The required answer is each line in the entries below where "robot" occurs.
*** Opening Input material ***
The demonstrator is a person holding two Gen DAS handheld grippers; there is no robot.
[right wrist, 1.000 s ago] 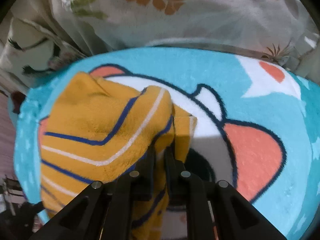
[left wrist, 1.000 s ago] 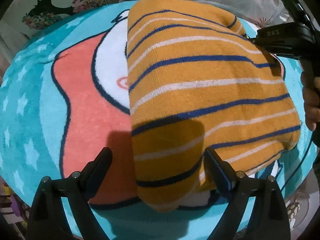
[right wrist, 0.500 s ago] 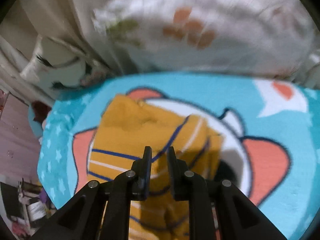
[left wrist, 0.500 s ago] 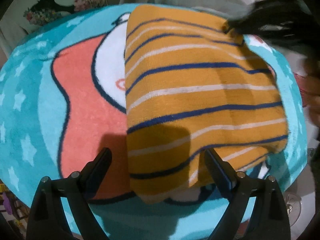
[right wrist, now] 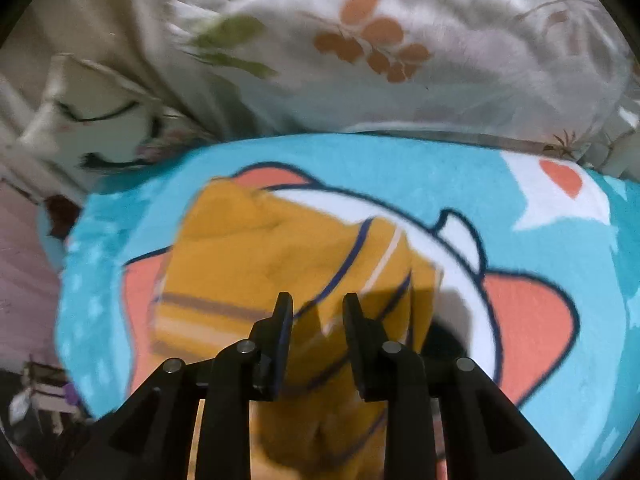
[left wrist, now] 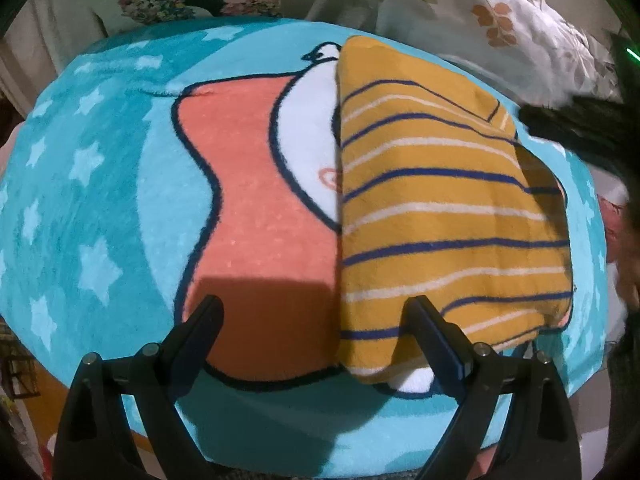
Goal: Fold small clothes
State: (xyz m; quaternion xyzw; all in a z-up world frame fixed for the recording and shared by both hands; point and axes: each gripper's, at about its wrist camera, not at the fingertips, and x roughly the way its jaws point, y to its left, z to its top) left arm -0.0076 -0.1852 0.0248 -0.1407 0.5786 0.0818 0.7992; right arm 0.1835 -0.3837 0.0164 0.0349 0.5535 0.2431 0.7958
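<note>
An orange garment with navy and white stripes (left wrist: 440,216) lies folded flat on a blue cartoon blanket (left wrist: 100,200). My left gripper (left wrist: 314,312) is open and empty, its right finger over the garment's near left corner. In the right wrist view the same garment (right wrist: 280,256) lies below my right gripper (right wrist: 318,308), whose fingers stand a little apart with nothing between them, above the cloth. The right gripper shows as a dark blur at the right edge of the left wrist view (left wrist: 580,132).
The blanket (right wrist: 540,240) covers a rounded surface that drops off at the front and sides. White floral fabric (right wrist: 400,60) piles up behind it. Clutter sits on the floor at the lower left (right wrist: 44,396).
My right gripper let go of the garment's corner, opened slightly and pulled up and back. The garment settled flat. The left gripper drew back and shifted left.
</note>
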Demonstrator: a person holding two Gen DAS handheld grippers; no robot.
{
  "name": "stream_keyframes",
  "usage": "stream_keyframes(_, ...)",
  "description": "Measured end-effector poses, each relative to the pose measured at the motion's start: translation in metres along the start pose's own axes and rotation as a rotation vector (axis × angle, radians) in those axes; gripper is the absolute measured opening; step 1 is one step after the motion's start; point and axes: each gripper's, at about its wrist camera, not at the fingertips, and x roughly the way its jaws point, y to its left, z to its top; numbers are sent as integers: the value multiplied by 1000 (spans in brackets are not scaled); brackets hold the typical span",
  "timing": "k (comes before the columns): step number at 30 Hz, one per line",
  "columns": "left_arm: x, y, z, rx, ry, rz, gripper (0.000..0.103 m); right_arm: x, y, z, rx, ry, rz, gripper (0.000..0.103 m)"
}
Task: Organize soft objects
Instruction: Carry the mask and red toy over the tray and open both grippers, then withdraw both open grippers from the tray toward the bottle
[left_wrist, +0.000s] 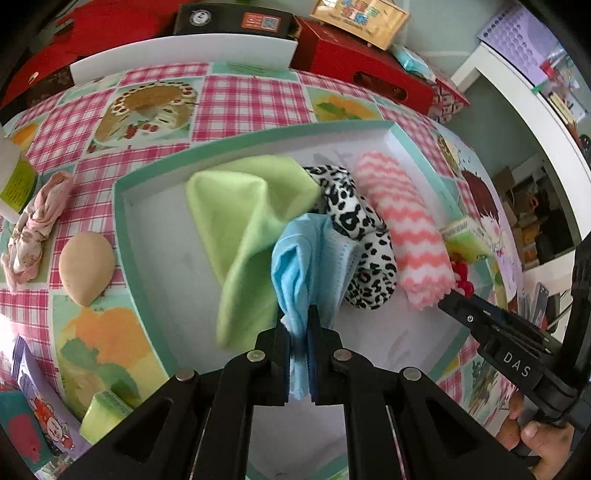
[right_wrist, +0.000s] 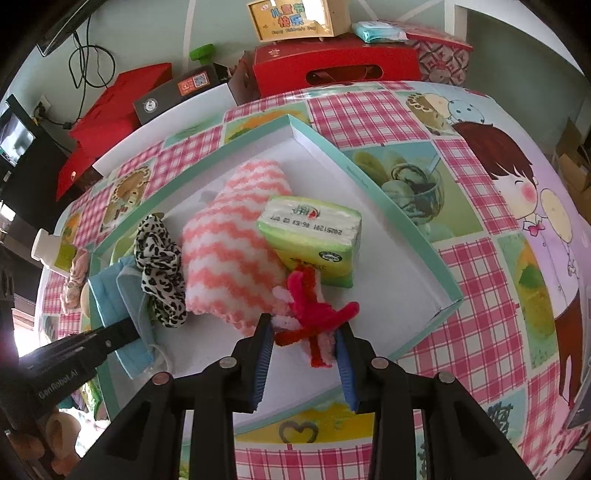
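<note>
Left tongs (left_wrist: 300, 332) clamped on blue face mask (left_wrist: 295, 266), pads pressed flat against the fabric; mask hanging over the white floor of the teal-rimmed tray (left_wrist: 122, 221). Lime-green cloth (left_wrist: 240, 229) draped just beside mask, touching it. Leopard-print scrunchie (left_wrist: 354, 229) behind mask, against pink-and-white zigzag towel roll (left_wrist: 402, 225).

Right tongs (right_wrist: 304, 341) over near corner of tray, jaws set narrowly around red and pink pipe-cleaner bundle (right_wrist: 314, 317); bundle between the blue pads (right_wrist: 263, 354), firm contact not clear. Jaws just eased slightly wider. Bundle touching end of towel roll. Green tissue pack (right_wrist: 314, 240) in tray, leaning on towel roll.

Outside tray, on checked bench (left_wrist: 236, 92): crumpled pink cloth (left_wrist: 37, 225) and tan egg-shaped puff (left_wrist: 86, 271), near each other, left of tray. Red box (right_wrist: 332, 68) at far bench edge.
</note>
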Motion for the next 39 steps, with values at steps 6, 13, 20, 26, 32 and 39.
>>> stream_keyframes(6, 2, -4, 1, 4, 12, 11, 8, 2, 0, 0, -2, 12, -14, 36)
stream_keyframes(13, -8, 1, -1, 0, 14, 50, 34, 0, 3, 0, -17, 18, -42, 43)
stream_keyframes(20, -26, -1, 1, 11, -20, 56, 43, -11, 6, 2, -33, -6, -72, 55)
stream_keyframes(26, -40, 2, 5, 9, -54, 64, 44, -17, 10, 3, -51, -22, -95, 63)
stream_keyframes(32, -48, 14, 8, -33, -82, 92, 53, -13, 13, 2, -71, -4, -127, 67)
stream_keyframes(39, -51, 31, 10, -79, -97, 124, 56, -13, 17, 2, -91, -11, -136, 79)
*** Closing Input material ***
__Result of the exercise__:
The demonstrator is a person holding two Gen DAS handheld grippers; there is no robot.
Demonstrator: a person holding two Gen DAS handheld grippers; no robot.

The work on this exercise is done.